ACTIVITY ▸ Starting with the opening line of the material, restate every line word for word, and end on the line containing "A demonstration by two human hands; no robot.".

STORED DATA ▸
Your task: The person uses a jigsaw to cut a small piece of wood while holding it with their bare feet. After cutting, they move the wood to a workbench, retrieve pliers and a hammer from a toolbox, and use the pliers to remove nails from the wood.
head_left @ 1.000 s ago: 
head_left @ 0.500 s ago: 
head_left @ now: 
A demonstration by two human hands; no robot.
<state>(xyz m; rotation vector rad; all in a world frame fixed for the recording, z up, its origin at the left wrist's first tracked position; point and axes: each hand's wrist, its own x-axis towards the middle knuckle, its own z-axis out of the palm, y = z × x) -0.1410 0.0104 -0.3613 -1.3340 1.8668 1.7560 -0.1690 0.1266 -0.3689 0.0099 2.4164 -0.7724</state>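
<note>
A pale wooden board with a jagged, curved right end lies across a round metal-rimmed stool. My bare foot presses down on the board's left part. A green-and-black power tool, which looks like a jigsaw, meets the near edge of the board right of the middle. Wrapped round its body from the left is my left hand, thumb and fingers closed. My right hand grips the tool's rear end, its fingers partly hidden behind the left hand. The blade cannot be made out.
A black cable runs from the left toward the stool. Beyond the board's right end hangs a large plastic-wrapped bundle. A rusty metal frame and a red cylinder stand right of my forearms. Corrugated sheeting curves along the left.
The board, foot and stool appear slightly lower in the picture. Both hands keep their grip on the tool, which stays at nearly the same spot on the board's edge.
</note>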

EXERCISE OUTPUT ▸
Your task: The person uses a jigsaw to cut a small piece of wood while holding it with their bare feet. After cutting, they move the wood to a workbench, retrieve pliers and a hammer from a toolbox, and use the pliers to remove nails from the wood.
head_left @ 1.000 s ago: 
head_left @ 0.500 s ago: 
head_left @ now: 
A demonstration by two human hands; no robot.

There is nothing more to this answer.